The pictures are to be left out when the listing below is reproduced word for word.

*DATA SHOWN:*
┄┄┄┄┄┄

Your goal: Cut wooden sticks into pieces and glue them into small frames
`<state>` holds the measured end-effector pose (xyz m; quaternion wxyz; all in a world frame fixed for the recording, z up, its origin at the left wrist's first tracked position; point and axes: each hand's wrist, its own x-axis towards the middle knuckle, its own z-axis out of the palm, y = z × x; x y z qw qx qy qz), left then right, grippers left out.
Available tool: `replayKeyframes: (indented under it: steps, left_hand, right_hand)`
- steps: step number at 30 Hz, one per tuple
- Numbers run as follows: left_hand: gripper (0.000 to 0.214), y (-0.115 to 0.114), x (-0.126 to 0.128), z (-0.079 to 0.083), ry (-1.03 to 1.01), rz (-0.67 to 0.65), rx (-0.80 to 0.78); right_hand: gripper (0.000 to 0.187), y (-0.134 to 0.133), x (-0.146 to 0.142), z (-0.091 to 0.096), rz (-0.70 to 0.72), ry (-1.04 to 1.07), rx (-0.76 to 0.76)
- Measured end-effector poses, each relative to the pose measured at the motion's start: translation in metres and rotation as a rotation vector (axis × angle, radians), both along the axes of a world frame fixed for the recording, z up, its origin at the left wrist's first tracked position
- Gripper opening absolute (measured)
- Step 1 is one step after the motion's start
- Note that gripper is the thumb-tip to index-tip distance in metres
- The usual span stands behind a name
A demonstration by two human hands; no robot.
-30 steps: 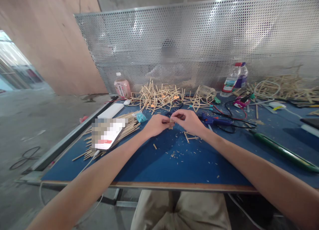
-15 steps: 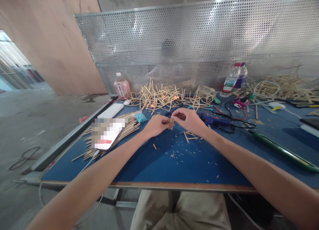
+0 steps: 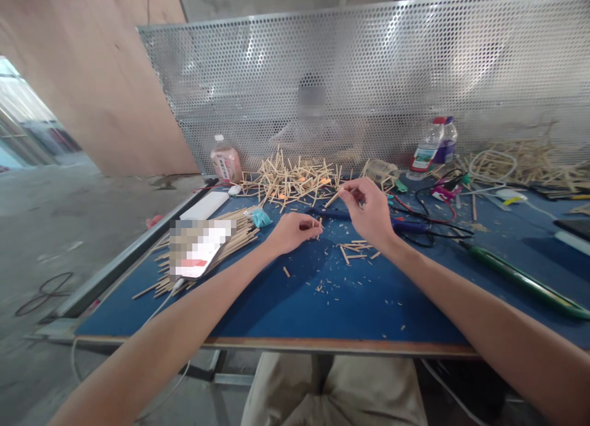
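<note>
Head: one stick (image 3: 334,198) in right hand (image 3: 369,209)

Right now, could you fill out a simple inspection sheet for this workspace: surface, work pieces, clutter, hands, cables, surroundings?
Surface: blue tabletop, strewn with shavings.
Work pieces: one short stick in the left hand, another stick in the right; more cut sticks on the tabletop.
Clutter: phone over long sticks; stick heap at the back; pink-labelled bottle; blue tool.
Hands: left hand and right hand apart, each pinching a stick.
Cables: white cable at the phone; dark cords by the blue tool.
Surroundings: perforated metal panel behind; bare floor to the left.
</note>
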<state>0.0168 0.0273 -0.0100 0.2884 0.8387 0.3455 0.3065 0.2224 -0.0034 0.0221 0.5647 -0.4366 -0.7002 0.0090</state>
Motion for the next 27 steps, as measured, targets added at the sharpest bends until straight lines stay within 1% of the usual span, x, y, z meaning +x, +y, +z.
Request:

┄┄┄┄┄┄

*RESPONSE BOX:*
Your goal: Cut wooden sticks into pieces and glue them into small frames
`<state>` holds the measured end-effector pose (xyz m; quaternion wxyz; all in a world frame fixed for the recording, z up, its origin at the left wrist's first tracked position; point and axes: each hand's wrist, its own x-axis towards the middle knuckle, its own z-axis out of the palm, y = z × x; x y z qw qx qy qz), left then right, grippers left out.
Available tool: `replayKeyframes: (indented under it: steps, left_hand, right_hand)`
- steps: step number at 30 Hz, one per tuple
- Numbers run as follows: left_hand: gripper (0.000 to 0.214), y (-0.115 to 0.114), x (-0.126 to 0.128), z (-0.079 to 0.083), ry (-1.03 to 1.01), rz (-0.67 to 0.65), rx (-0.80 to 0.78); right_hand: gripper (0.000 to 0.187), y (-0.134 to 0.133), x (-0.146 to 0.142), z (-0.091 to 0.096), rz (-0.70 to 0.72), ry (-1.04 to 1.07), rx (-0.76 to 0.76)
- Measured end-effector poses, each relative to the pose measured at the motion's start: translation in metres and rotation as a rotation vector (axis × angle, radians), both along the axes of a world frame fixed for the recording, z up, its origin at the left wrist's first tracked position
- Gripper opening absolute (measured)
- Step 1 is one step after the motion's start
- Note that gripper is the thumb-tip to index-tip distance in metres
- The usual span stands behind a name
A demonstration by two human hands; no robot.
-30 steps: 
-15 steps: 
+0 steps: 
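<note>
Head: one stick (image 3: 334,198) in right hand (image 3: 369,209)

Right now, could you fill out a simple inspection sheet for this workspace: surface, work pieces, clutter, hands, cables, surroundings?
Surface: blue tabletop, strewn with shavings.
Work pieces: one short stick in the left hand, another stick in the right; more cut sticks on the tabletop.
Clutter: phone over long sticks; stick heap at the back; pink-labelled bottle; blue tool.
Hands: left hand and right hand apart, each pinching a stick.
Cables: white cable at the phone; dark cords by the blue tool.
Surroundings: perforated metal panel behind; bare floor to the left.
</note>
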<state>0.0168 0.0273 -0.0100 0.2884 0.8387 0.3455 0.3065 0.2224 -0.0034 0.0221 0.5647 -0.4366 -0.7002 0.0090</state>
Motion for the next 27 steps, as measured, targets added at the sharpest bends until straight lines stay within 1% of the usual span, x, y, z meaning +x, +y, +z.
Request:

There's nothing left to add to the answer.